Le pari politique est un peu risqué mais audacieux. L’objectif ici est de viser l’immigrant en provenance généralement de pays en émergence dont les valeurs sont plus « traditionnelles » pour qui le mariage est strictement l’union de deux personnes de sexe opposé, pour qui la place de la femme est exclusivement à la maison, pour qui l’ordre public, la morale et de bonnes mœurs sont les piliers de la vie en société. Bien sûr, c’est une conception très stéréotypée des immigrants des pays en question. Mais on retiendra surtout ici la tentative de renversement complet de la position historique de l’immigration dans l’univers mythologique canadien. L’ambition n’est pas mince : en effet, c’est tout un édifice idéologique construit depuis plusieurs décennies organisant un ensemble de valeurs culturelles importantes du Canada actuel que le PCC veut réformer ici. Il s’agit là de conservatisme social qu’il faut distinguer du conservatisme économique : le second porte son intérêt uniquement sur une transformation des rapports économiques – en prônant un interventionnisme étatique réduit et le libre-marché – sans étendre sa réflexion au niveau des valeurs et de la morale. L’illustration la plus éclatante de cette distinction au Canada se retrouve probablement dans la croissance du Wild Rose Alliance dans le paysage politique albertain. Ainsi, si sa cheffe Danielle Smith est un pur produit du libertarisme économique, elle a toutefois l’intention de maintenir le statu quo actuel en matière de droit à l’avortement et des droits des gaies si elle prend un jour le pouvoir en Alberta.

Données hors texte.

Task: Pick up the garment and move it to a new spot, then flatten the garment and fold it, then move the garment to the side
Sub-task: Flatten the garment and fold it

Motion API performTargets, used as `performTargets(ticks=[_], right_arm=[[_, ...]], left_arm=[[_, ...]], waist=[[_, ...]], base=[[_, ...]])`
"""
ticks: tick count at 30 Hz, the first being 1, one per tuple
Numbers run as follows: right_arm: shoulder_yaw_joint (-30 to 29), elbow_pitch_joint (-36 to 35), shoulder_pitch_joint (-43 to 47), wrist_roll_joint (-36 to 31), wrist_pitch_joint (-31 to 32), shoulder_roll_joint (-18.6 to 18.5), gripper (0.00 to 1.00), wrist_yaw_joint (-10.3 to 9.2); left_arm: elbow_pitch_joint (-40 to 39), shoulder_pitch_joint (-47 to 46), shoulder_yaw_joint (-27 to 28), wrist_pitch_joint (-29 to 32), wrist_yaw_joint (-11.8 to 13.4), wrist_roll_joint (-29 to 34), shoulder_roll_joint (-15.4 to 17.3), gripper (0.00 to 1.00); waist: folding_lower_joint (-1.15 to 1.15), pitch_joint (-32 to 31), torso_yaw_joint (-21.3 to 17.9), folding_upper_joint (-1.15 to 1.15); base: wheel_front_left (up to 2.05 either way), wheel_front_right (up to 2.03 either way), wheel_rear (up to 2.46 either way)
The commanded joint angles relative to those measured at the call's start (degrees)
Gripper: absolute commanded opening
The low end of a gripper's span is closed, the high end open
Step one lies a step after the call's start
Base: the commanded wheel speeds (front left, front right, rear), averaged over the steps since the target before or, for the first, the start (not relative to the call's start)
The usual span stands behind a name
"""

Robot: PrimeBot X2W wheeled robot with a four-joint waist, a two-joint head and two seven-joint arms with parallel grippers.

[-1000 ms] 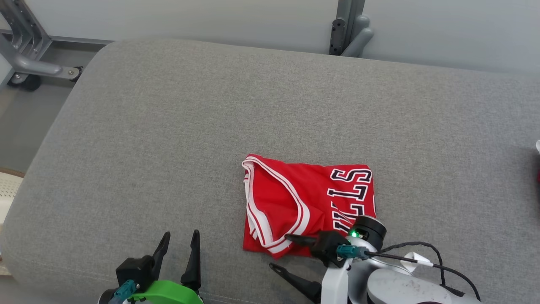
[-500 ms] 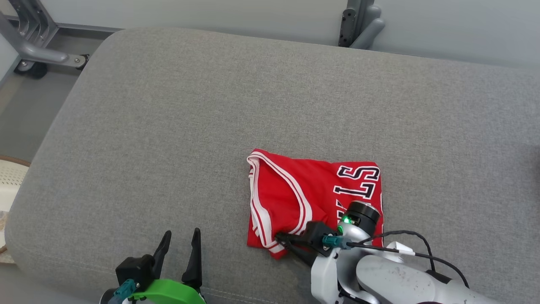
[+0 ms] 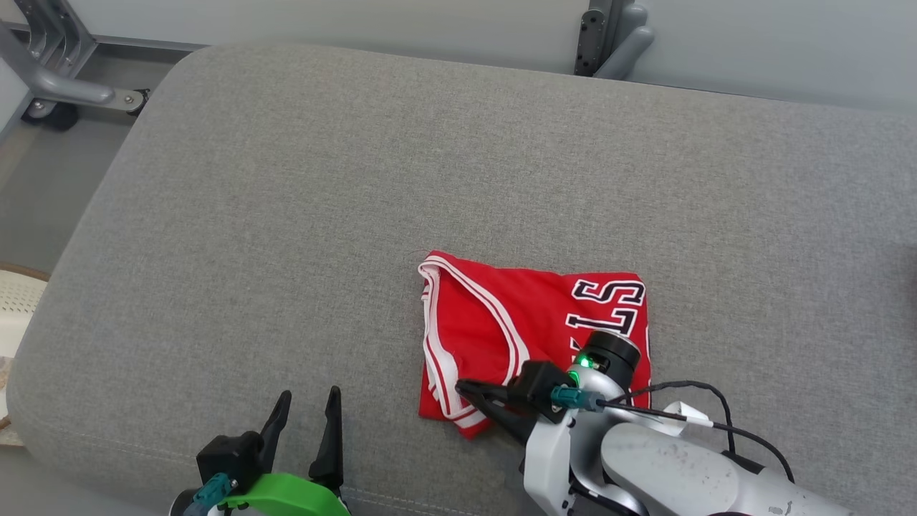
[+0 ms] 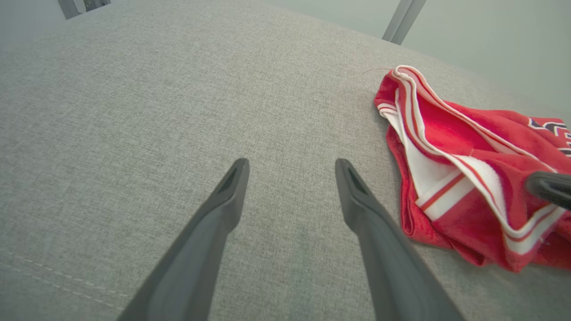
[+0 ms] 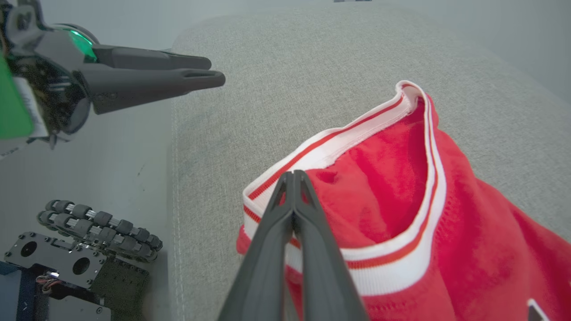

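**Operator:** What was around the work?

**Spotter:** You had a wide grey cushion [image 3: 286, 215] under everything. Off its far left corner a grey metal frame [image 3: 50, 79] stood on the floor. A grey bracket [image 3: 609, 43] rose against the wall behind, and a pale perforated basket [image 3: 18, 308] showed at the left edge. Your own right wrist covered the near right part of the red jersey [image 3: 501, 322], and a black cable [image 3: 720, 405] looped from that wrist.

**Operator:** Where was the jersey?

**Spotter:** It lay folded on the cushion, near the front edge and right of the middle, with its white-and-red trim toward your left.

**Operator:** And the end effectors?

**Spotter:** Your right end effector [image 3: 461, 387] had its fingers pinched together on the trim at the jersey's near left corner, and the cloth there was bunched up. Your left end effector [image 3: 308, 394] hung with its fingers spread wide over bare cushion, left of the jersey and apart from it.

**Operator:** Any writing?

**Spotter:** Black letters [image 3: 609, 308] edged in white ran sideways across the jersey. You could read an S and an L. The rest sat under the right wrist.
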Motion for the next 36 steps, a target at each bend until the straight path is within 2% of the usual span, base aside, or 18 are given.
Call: performTargets(ticks=[1,2,6,13,14,15,16,17,27,36], right_arm=[[0.8,-1.1,0.1,0.7,-0.1,-0.7,0.59,-0.01],[1.6,-1.6,0.3,1.0,0.2,-1.0,1.0,-0.01],[4.7,-3.0,0.2,1.3,1.9,-2.6,1.0,-0.01],[6.4,-1.9,-0.9,-1.0,3.4,-2.3,1.0,-0.01],[6.5,-1.6,-1.0,-1.4,3.7,-2.2,0.93,-0.01],[6.7,-1.4,-1.1,-1.7,3.8,-2.1,0.41,-0.01],[6.8,-1.1,-1.2,-2.1,4.1,-2.0,0.09,-0.01],[6.9,-0.8,-1.3,-2.2,4.3,-1.9,0.0,-0.01],[5.1,2.0,-2.2,-3.3,3.0,-1.2,0.0,-0.01],[3.9,0.9,-2.1,-1.7,0.1,0.3,0.0,-0.01]], left_arm=[[-0.2,-0.6,0.0,0.0,0.2,-0.1,0.1,1.0],[-0.3,-0.6,-0.1,0.0,0.2,-0.1,0.1,1.0],[-0.2,-0.7,-0.3,0.0,0.1,-0.4,0.1,1.0],[-0.2,-0.8,-0.8,0.0,0.4,-0.8,0.2,1.0],[-0.1,-0.8,-0.7,0.0,0.4,-0.8,0.1,1.0],[0.0,-0.7,-0.6,0.0,0.4,-0.7,0.1,1.0],[0.1,-0.6,-0.5,0.0,0.4,-0.7,0.1,1.0],[0.1,-0.5,-0.4,0.0,0.5,-0.7,0.1,1.0],[0.3,-0.3,0.0,0.0,0.3,-0.5,0.1,1.0],[0.6,0.0,-0.2,0.0,0.1,-0.2,0.1,1.0]], waist=[[0.0,-0.1,-0.1,0.0],[0.0,-0.1,-0.1,0.0],[0.0,-0.1,-0.2,0.0],[0.0,0.2,0.5,0.0],[0.0,0.2,0.6,0.0],[0.0,0.3,0.7,0.0],[0.0,0.3,0.8,0.0],[0.0,0.3,0.9,0.0],[0.0,0.0,0.7,0.0],[0.0,-0.7,0.6,0.0]], base=[[0.0,0.0,0.0],[0.0,0.0,0.0],[0.0,0.0,0.0],[0.0,0.0,0.0],[0.0,0.0,0.0],[0.0,0.0,0.0],[0.0,0.0,0.0],[0.0,0.0,0.0],[0.0,0.0,0.0],[0.0,0.0,0.0]])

Il y a peu de chance que la stratégie des conservateurs fonctionne véritablement auprès des immigrants issus de pays en émergence : plus que les bonnes mœurs ou une morale plus traditionnelle, ces derniers – comme tout immigrant – recherchent des conditions économique, politique et sociale stables pour pouvoir vivre en sécurité et prospérer. Autant d’éléments qui existent déjà de manière générale au Canada et ce, quelque soit l’orientation politique du parti au pouvoir à Ottawa. Mais le simple fait d’envisager de pouvoir modifier les représentations historiquement associées à l’immigration depuis des décennies semble refléter la rapidité des transformations que connaît l’immigration canadienne depuis quelques années.

Pour finir, avez-vous vu ce récent sondage sur la perception de l’immigration auprès d’un échantillon de canadiens ? Les québécois, ces supposés sectaires racistes et xénophobes, seraient avec les britannico-colombiens les plus nombreux au Canada à percevoir l’immigration de façon positive. Bonne rentrée.